The first step in writing an essay is research. The Internet has provided stressed-out students an easy and invaluable source of research but be careful - anyone can write anything on the net! To impress your markers and get a good grade, stick to academic journals and peer-reviewed articles.

Once you have finished research, you can form a brief outline of your essay. Decide what the main ideas of each paragraph are going to be and what evidence or examples you will use to support each of your main points.

When it comes to actually writing the essay, it should go without saying nowadays that typed worked is greatly preferential to hand-written work. A typed essay looks clearer and more professional. Save your work regularly, and have at least one back up. No matter how brilliant your essay might be, it your computer crashes on the day of hand-in, losing all your work as you only had one copy, you are still going to receive a low mark, or no mark at all!

Style is extremely important when it comes to learning how to write an essay. You are probably writing a this essay for academic reasons, so your marker will expect you to employ a formal style. That does not mean you should scour the dictionary with incomprehensible phrases and jargon to impress you teacher. Rather, avoid slang and informal vocabulary, but ensure the language is easy to read.

The introduction of your essay should explain the topic question in more detail, and you should set out how you intend to approach the essay. In other words, you should state what you intend to write before you write it.

Each paragraph of your essay should have a topic sentence, and for preference this should be the first. This topic sentence should basically state your main argument of the paragraph, with everything that follows merely serving as supporting evidence or examples. Markers are looking for logical arguments, so use facts or the opinions of respected experts in the field to support your arguments.

A common mistake students make if they don't know how to write an essay is to use several long quotes from other authors.

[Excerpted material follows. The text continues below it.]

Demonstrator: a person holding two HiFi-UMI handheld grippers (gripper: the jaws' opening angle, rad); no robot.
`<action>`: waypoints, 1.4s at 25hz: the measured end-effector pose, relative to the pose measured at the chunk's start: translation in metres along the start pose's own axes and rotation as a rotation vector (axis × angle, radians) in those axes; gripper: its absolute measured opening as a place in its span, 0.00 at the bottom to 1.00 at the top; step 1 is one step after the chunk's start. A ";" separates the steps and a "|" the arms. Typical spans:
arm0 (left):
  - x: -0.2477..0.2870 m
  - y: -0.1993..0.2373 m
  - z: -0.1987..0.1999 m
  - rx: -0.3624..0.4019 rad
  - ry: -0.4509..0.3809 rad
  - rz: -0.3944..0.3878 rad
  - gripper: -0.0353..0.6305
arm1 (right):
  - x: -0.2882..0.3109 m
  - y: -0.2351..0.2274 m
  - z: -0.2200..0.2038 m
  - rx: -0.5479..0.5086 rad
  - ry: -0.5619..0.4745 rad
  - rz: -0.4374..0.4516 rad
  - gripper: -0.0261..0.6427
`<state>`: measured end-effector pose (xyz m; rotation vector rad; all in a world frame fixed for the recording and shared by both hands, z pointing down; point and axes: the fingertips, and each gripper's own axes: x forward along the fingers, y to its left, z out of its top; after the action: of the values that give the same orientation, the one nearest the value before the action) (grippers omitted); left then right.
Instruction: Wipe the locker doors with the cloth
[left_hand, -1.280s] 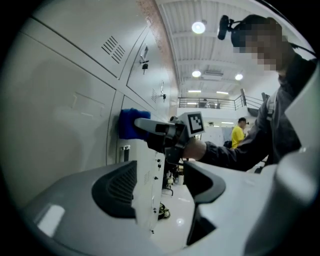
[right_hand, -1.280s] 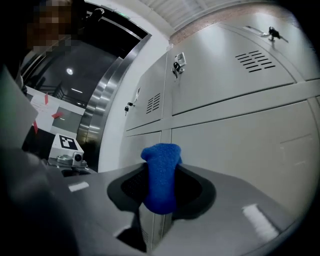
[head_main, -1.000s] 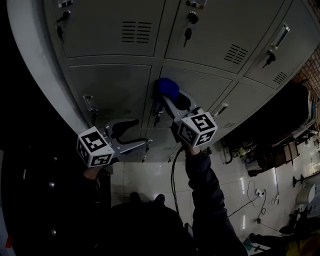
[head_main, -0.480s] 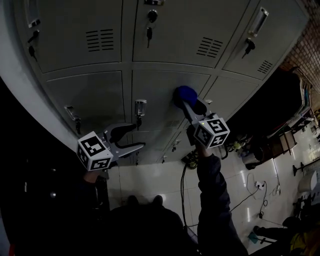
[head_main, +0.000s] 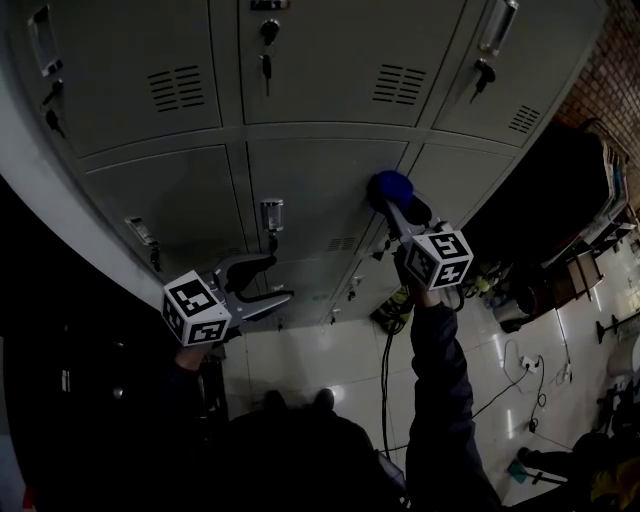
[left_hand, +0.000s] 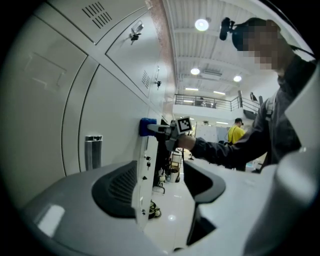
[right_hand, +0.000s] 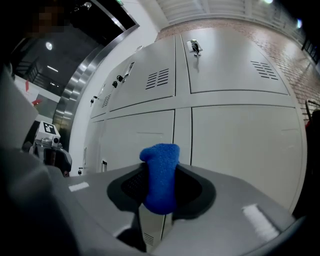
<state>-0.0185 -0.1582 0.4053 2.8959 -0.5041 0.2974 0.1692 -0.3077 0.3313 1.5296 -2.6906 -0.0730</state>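
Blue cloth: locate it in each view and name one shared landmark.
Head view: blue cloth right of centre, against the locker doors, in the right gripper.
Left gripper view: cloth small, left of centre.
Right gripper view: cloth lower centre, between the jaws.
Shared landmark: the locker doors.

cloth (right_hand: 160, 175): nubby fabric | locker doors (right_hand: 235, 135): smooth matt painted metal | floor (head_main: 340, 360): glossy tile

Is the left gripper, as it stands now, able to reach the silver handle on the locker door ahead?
Probably yes: the left gripper is open and empty, and nothing stands between it and the silver handle. The right gripper, shut on the blue cloth, is off to the right.
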 end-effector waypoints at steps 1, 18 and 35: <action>-0.002 0.000 -0.001 -0.003 0.001 0.007 0.47 | -0.001 0.001 0.000 0.004 -0.005 0.000 0.22; -0.065 0.007 -0.029 -0.048 -0.009 0.054 0.47 | 0.065 0.197 -0.005 -0.017 -0.044 0.299 0.22; -0.080 0.008 -0.032 -0.042 -0.006 0.080 0.47 | 0.091 0.215 -0.014 -0.001 -0.026 0.324 0.21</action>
<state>-0.1007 -0.1336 0.4190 2.8418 -0.6202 0.2858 -0.0611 -0.2765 0.3606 1.0799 -2.9164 -0.0825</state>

Markers want you to show you understand key concepts, and simply copying other writer's works does not do this. The general rule is to use the ideas of others, but to paraphrase them instead or a direct quote. This shows you understand the main ideas and are able to put into your own words.

Knowing how to write an essay does not end when you have written your last sentence. You must also take care to provide either a reference list. This ensures you won't be accused of plagiarism, and you should include all works that you have mentioned or taken ideas from in your essay.

The last step in learning how to write an essay is to check your work carefully. While markers nowadays often care more about your ideas than your language, careless errors or untidy presentation may lead to a drop of at least one grade.